Jones becomes the first teacher to come back after graduating in 2011

Ellie Wendt

Jones teaching his first hour class

The tables have turned and little did he know he would end up right back where he received his high school education. Spanish teacher Jacob Jones is the first teacher to work at Perry after graduating here in 2011. After stepping back onto campus towards the beginning of 2016 getting experience in the classroom, this year marks his first official year teaching. Jones is a graduate from Arizona State University with a bachelor’s degree in secondary education in Spanish.

One of the biggest reasons for returning to his high school from was all the good times he had during high school himself.

“As a student it was a nice place to be,” Jones said, “good teachers, definitely.”

Teachers had a big influence on Jones in his youth. Spanish teachers Kevin Chapin and Norma Rios both directed Jones onto his education path. His freshman year of high school he entered into Chapin’s Spanish class intimidated, yet his passion for Spanish only grew.

“[Kevin Chapin] used to be a Spanish teacher here. I had him for two years,” Jones said. “You get here and you see some white guy teaching Spanish. And I said ‘I want to be like him!’ So I’m now being like him.”

Beyond teachers, Principal Dan Serrano has seen students from past graduating class returning successful.

“It’s nice to see him come back to the school,” Serrano said, “He knows the expectation and the climate of the school. I think he wanted to come back to the school because he knew what we were about.”

Teachers have a huge influence on a student’s life, especially during the high school years. Jones now gets to and do the same for his own students. Sophomore Ty Chavez is in Jones’ Spanish one class and has learned a lot in the short few months of being in his class.

“His teaching is very thorough, yet it’s also easy enough for people to understand,” Chavez said, “He’s a pretty cool person.”

In Jones’ years of absence from the school, many things have changed at Perry, but two stand out to him in particular.

“[The population] is huge! My graduating class had like five hundred kids when we started the year and I think we actually walked with 480,” Jones said. “The trees are a lot bigger. They’ve grown in 10 years.”

When he’s not busy teaching, Jones enjoys reading his childhood favorite series, Harry Potter.
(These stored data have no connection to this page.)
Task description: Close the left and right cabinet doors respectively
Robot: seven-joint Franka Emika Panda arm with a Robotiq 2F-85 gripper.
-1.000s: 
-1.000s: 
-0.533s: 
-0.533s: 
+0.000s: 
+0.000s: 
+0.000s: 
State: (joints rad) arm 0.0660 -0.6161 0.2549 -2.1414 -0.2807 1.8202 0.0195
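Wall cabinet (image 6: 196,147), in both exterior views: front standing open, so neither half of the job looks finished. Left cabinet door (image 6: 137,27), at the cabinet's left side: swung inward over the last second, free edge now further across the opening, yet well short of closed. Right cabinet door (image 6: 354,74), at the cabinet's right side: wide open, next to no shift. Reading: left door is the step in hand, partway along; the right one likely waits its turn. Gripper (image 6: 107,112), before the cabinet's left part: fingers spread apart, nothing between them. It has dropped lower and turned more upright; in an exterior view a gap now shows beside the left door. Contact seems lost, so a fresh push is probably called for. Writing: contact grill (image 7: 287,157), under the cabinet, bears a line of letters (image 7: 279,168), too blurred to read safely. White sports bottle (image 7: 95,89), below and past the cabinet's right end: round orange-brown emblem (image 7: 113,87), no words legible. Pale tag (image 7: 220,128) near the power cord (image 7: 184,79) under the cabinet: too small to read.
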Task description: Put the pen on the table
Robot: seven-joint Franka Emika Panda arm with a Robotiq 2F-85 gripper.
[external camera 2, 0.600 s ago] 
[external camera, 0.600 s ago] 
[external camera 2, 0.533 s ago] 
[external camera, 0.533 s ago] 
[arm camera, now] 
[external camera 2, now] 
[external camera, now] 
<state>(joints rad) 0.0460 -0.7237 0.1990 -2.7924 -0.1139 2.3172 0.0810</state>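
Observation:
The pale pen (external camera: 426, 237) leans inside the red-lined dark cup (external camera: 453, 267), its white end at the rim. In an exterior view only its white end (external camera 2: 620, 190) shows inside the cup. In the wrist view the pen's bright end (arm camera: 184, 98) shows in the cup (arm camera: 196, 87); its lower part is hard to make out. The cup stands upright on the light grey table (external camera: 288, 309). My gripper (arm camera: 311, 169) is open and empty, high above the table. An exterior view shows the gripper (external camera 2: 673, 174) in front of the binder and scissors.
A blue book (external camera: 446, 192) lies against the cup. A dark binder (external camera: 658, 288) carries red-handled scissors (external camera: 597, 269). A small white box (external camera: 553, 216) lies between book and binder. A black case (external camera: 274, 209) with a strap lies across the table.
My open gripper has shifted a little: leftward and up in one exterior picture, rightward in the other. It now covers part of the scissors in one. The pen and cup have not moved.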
He has gotten to grow  up with it and see what it has turned into. As Dumbledore once said in J.K Rowling’s Harry Potter series, “You fail to recognize that it matters not what someone is born, but what they grow to be”. Being a teacher has been able to change his outlook on things and add a new angle to his life.

“Now I’m on this side: I’m on the teacher’s desk and teaching. It’s kind of nice to see the alternate perspective.”